Despite the assurances over two years from two of the top leaders in the NHS, the problems I’ve described, and which a raft of very senior clinicians have raised, appear to be no nearer to resolution.

The extent of the problems could perhaps be inferred from more detailed analysis of recent figures about compromise agreements sanctioned to pay off NHS staff. These figures were revealed in data submitted by the Department of Health to the Public Accounts Committee in April 2011.

Recent public attention has brought this data to light as potential evidence of the extent to which NHS staff have been paid off and ‘gagged’ by clauses when raising issues relating to safety. The main case which prompted this was that of a former NHS trust Chief Executive, Gary Walker, who was said to have received £500,000.

However, what caught my eye is that many of the payments listed in this data are for more modest amounts, less than six figures. There is no diversity breakdown accompanying the Departmental data. However, all the indications about the outcomes of disproportionality operating at the professional end of the NHS would suggest that at least some of these payments result from the contractual avoidance of messy employment tribunals by affected staff.

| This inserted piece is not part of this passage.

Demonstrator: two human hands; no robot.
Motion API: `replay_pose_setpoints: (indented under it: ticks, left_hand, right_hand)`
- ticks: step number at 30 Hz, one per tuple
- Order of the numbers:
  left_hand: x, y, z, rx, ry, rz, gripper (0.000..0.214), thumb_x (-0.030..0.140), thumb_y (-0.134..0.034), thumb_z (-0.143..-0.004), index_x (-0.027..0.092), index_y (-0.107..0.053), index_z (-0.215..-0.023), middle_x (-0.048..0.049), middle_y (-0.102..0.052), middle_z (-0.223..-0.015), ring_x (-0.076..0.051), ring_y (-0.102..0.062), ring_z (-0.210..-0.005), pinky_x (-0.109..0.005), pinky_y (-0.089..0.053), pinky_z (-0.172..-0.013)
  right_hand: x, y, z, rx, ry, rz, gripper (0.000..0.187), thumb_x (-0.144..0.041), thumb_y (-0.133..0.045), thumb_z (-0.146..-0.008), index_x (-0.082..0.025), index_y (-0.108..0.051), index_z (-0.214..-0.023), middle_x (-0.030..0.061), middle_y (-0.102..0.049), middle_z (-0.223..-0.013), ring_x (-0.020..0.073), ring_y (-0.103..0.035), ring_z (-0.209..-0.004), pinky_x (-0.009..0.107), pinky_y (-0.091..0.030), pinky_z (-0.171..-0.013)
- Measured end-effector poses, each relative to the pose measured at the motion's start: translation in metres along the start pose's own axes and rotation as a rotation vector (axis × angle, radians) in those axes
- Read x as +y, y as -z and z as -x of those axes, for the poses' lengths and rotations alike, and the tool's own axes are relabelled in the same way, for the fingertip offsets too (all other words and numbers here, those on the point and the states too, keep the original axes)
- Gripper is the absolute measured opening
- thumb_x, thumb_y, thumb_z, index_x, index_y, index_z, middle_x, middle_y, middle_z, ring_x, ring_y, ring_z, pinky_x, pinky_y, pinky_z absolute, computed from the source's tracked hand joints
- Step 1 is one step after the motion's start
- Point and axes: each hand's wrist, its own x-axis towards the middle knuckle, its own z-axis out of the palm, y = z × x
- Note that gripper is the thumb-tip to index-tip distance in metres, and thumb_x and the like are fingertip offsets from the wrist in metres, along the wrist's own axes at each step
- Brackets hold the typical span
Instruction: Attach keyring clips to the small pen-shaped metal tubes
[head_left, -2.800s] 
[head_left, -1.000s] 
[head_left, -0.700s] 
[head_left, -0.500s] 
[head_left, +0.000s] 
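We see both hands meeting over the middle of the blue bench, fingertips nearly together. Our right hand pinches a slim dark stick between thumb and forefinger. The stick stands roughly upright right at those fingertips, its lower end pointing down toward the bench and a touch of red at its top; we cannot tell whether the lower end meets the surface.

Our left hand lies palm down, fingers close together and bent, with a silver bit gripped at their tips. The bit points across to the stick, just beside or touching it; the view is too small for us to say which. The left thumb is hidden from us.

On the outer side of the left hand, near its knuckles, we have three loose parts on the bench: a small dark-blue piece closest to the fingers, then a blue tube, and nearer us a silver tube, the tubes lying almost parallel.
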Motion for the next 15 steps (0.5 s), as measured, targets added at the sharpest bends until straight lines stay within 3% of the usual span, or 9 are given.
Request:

And when compromise agreements are declined and the grievances go to court they can result in very significant payouts indeed.

In January 2012 Elliot Browne was awarded £1 million for the ‘systematic bullying and harassment’ he was found to have experienced whilst employed by Central Manchester University Foundation Trust. And, in December 2011 Dr Eva Michalak received £4.5 million for sex and race discrimination and unfair dismissal by Mid Yorkshire Hospitals NHS Trust.

These two examples may be the high profile tip of the iceberg but they are not isolated cases. Coupled with the possibility that other cases are kept out of the courts by compromise agreements and their accompanying gagging clauses it is clear that the issues described here are not just matters of fair practice. They have major financial implications too. Discrimination, whatever the form, is expensive for the NHS. Payouts represent our money being spent in ways that could have been avoided on things other than care.

When senior clinicians are highlighting the issues and the response from the NHS leadership is a misdiagnosis of the problem and faith placed in misconceived solutions then these problems are not going to go away.

There is a challenge, but does the NHS have the right people in place to really understand the underlying issues and  treat the actual problem?